Task item - Determine the number of lines in the data that include the word "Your", and write only that number.

Input -
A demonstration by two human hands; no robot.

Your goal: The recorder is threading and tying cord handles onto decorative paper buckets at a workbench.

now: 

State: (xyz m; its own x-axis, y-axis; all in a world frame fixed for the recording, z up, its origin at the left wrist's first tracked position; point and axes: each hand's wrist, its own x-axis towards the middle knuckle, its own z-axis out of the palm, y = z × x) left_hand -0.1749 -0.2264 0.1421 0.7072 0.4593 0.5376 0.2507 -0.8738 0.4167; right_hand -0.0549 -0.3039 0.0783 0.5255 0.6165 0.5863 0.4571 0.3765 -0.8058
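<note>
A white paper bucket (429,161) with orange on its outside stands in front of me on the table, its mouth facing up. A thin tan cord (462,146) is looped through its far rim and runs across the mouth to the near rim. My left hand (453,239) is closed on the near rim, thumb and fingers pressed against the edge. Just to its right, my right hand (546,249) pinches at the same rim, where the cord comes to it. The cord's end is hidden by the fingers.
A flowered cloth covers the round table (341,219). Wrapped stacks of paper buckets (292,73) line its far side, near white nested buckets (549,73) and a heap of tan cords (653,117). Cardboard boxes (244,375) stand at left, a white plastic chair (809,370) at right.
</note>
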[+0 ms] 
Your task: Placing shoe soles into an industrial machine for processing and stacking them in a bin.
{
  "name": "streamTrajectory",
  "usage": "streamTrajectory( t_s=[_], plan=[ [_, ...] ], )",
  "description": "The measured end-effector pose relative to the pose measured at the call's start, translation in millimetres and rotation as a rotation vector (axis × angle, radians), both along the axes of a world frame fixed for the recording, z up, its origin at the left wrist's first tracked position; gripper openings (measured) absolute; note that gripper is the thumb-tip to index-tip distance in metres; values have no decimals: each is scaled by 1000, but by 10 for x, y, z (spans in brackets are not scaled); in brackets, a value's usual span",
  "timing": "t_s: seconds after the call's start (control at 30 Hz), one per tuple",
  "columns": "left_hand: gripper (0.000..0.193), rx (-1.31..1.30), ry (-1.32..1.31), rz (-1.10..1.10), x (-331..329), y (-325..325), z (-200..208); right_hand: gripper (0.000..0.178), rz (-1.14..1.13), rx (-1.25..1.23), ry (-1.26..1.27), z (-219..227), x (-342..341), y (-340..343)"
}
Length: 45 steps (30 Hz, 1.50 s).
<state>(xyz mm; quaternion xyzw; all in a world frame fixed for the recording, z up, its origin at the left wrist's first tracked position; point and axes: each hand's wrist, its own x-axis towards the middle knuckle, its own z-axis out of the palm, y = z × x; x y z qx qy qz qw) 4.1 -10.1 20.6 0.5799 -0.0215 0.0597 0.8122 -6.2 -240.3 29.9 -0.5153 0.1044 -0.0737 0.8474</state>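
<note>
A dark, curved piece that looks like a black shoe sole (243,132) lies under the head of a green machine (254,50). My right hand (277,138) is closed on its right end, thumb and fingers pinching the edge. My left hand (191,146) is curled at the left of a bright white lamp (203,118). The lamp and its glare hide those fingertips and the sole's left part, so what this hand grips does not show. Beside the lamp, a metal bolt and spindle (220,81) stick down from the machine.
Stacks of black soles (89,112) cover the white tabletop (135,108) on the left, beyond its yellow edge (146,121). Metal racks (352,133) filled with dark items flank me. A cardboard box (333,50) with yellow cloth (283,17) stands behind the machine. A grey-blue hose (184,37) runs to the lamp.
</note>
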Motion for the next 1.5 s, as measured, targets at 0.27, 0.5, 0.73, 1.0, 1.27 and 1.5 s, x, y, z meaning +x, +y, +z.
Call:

Exercise result - 2